* [TASK DIRECTIONS] Set down a word-for-word copy of the data below, limited to the lines from the first through the line with "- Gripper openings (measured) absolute".

* [COLLECTED DATA]
************

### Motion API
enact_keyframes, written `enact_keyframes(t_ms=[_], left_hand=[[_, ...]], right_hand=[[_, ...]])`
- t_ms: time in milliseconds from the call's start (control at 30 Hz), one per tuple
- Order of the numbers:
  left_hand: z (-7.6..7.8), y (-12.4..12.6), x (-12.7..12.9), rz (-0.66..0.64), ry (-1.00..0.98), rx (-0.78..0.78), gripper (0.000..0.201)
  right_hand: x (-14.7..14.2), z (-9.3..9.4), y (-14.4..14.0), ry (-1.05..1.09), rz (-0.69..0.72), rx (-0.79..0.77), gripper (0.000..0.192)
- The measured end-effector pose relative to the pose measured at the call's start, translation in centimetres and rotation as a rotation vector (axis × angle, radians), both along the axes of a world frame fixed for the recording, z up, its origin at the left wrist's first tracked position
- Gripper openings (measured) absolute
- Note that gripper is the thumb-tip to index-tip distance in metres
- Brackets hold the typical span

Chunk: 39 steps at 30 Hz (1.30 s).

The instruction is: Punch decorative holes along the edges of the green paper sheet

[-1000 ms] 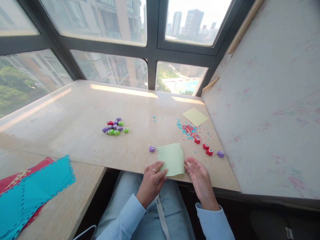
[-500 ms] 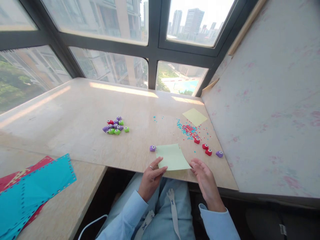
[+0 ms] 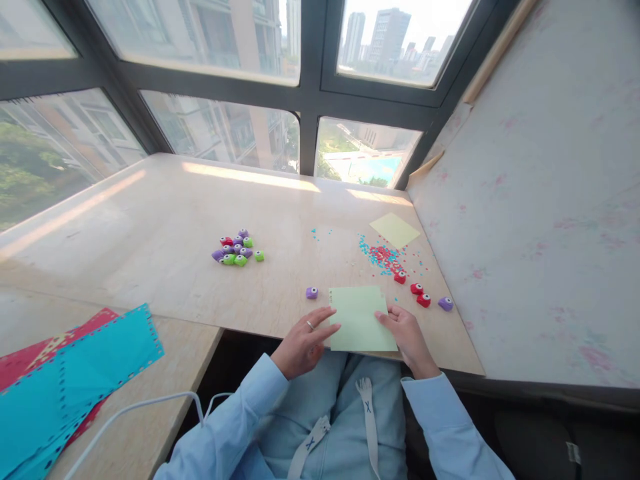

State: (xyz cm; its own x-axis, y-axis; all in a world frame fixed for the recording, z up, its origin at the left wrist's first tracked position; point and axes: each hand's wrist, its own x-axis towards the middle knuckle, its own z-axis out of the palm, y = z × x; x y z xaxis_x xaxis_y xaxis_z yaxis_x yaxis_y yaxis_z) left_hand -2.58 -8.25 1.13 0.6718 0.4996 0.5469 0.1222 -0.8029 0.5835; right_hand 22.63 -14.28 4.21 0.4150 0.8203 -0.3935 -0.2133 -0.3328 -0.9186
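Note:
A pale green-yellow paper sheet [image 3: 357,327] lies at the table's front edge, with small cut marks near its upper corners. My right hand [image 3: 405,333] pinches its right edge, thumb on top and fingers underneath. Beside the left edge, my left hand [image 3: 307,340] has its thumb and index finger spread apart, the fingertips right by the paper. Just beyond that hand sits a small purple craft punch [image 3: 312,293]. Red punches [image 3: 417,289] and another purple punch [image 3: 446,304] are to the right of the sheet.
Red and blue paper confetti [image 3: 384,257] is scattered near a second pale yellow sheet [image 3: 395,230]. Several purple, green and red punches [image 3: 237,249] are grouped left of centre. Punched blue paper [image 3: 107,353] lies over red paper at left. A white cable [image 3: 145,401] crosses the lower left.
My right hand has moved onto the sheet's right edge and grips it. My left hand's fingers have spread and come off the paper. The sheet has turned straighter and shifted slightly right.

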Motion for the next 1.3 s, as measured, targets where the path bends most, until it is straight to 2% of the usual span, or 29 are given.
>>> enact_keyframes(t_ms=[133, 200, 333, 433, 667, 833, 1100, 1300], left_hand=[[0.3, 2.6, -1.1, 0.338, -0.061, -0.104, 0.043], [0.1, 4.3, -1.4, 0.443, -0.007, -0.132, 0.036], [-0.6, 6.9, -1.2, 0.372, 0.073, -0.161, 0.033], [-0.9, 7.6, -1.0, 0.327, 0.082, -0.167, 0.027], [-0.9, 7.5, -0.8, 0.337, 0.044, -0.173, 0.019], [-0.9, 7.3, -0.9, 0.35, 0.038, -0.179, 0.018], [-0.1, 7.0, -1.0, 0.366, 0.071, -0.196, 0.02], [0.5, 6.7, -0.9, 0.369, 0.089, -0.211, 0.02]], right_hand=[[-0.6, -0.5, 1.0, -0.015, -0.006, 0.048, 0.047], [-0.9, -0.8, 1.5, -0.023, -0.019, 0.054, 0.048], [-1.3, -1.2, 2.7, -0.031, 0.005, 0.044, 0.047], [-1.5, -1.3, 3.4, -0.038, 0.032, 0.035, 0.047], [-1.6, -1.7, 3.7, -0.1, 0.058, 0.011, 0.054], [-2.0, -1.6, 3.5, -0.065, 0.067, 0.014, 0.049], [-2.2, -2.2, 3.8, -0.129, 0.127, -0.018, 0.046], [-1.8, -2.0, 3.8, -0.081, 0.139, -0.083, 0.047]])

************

* [OUTPUT FOR THIS TASK]
### Motion API
enact_keyframes, written `enact_keyframes(t_ms=[_], left_hand=[[_, ...]], right_hand=[[_, ...]])`
- t_ms: time in milliseconds from the call's start (control at 30 Hz), one per tuple
- Order of the numbers:
  left_hand: z (-7.6..7.8), y (-12.4..12.6), x (-12.7..12.9), rz (-0.66..0.64), ry (-1.00..0.98), rx (-0.78..0.78), gripper (0.000..0.201)
  right_hand: x (-14.7..14.2), z (-9.3..9.4), y (-14.4..14.0), ry (-1.05..1.09), rz (-0.69..0.72), rx (-0.79..0.77), gripper (0.000..0.192)
- The measured end-effector pose relative to the pose measured at the call's start, translation in centimetres and rotation as a rotation vector (axis × angle, radians), both along the axes of a world frame fixed for the recording, z up, its origin at the left wrist's first tracked position
- Gripper openings (measured) absolute

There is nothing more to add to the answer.